** What you are asked to do **
Below are the records; retype each one exactly.

** Information given **
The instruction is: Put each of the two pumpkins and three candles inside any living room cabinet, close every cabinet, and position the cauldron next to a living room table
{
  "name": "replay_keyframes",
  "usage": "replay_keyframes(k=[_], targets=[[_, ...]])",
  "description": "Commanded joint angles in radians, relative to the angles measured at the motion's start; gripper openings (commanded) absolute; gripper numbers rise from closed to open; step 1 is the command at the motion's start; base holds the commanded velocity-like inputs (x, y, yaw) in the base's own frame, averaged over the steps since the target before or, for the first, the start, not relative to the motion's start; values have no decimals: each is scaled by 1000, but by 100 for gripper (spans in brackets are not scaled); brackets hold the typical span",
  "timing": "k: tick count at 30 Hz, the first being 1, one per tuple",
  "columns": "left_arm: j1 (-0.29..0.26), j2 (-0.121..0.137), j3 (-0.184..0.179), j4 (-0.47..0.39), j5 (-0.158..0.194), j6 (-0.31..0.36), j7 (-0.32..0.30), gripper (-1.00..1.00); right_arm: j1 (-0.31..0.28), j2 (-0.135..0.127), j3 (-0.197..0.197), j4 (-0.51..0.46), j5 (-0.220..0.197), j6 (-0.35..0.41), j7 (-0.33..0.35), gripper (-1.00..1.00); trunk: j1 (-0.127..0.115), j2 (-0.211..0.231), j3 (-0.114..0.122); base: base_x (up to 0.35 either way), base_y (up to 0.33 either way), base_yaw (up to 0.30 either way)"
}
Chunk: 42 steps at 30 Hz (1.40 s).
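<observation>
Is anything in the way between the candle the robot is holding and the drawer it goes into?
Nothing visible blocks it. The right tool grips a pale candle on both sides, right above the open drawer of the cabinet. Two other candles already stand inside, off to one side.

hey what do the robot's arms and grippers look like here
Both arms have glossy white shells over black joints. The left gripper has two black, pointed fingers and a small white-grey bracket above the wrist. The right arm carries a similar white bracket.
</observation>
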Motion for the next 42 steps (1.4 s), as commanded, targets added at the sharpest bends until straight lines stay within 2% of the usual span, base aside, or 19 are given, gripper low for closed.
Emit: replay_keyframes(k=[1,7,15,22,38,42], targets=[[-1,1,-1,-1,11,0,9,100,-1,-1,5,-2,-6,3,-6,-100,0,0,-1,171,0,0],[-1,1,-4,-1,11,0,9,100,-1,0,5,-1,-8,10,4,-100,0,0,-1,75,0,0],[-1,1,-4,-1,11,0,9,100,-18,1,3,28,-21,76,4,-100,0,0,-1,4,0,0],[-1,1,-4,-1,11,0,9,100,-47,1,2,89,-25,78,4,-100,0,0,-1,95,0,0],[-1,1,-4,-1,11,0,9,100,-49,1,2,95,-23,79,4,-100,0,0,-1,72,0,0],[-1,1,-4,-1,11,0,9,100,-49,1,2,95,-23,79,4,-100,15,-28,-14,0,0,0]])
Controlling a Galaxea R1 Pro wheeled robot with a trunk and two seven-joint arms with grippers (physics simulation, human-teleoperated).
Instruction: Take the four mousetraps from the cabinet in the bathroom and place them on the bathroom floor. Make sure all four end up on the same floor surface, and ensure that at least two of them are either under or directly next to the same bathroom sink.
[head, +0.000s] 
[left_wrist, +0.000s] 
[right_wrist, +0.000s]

** Task answer **
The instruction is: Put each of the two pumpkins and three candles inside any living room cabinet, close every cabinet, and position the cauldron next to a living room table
{
  "name": "replay_keyframes",
  "usage": "replay_keyframes(k=[_], targets=[[_, ...]])",
  "description": "Commanded joint angles in radians, relative to the angles measured at the motion's start; gripper openings (commanded) absolute; gripper numbers rise from closed to open; step 1 is the command at the motion's start; base holds the commanded velocity-like inputs (x, y, yaw) in the base's own frame, averaged over the steps since the target before or, for the first, the start, not relative to the motion's start; values have no decimals: each is scaled by 1000, but by 100 for gripper (spans in brackets are not scaled); brackets hold the typical span",
  "timing": "k: tick count at 30 Hz, the first being 1, one per tuple",
  "columns": "left_arm: j1 (-0.29..0.26), j2 (-0.121..0.137), j3 (-0.184..0.179), j4 (-0.47..0.39), j5 (-0.158..0.194), j6 (-0.31..0.36), j7 (-0.32..0.30), gripper (-1.00..1.00); right_arm: j1 (-0.31..0.28), j2 (-0.135..0.127), j3 (-0.197..0.197), j4 (-0.51..0.46), j5 (-0.220..0.197), j6 (-0.35..0.41), j7 (-0.33..0.35), gripper (-1.00..1.00); trunk: j1 (-0.127..0.115), j2 (-0.211..0.231), j3 (-0.114..0.122); base: base_x (up to 0.35 either way), base_y (up to 0.33 either way), base_yaw (up to 0.30 either way)"
}
Chunk: 42 steps at 30 Hz (1.40 s).
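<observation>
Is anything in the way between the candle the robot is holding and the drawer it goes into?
Nothing visible blocks it. The right tool grips a pale candle on both sides, right above the open drawer of the cabinet. Two other candles already stand inside, off to one side.

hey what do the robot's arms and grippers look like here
Both arms have glossy white shells over black joints. The left gripper has two black, pointed fingers and a small white-grey bracket above the wrist. The right arm carries a similar white bracket.
</observation>
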Motion for the next 42 steps (1.4 s), as commanded, targets added at the sharpest bends until straight lines stay within 2% of the usual span, base aside, or 19 are given, gripper low for closed.
Emit: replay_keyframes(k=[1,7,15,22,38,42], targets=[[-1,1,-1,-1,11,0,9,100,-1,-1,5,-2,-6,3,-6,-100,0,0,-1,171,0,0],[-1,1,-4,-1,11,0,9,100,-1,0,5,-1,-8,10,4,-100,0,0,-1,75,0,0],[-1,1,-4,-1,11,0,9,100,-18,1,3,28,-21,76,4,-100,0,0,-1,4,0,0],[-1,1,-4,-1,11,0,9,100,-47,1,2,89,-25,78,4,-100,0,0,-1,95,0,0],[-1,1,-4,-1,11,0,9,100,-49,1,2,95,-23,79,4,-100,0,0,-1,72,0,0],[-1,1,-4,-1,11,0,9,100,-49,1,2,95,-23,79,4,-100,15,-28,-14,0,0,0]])
Controlling a Galaxea R1 Pro wheeled robot with a trunk and two seven-joint arms with grippers (physics simulation, human-teleoperated).
Instruction: Take the four mousetraps from the cabinet in the bathroom and place them on the bathroom floor. Make sure all four end up on the same floor surface, and ensure that at least two of them are either under or directly next to the same bathroom sink.
[head, +0.000s] 
[left_wrist, +0.000s] 
[right_wrist, +0.000s]

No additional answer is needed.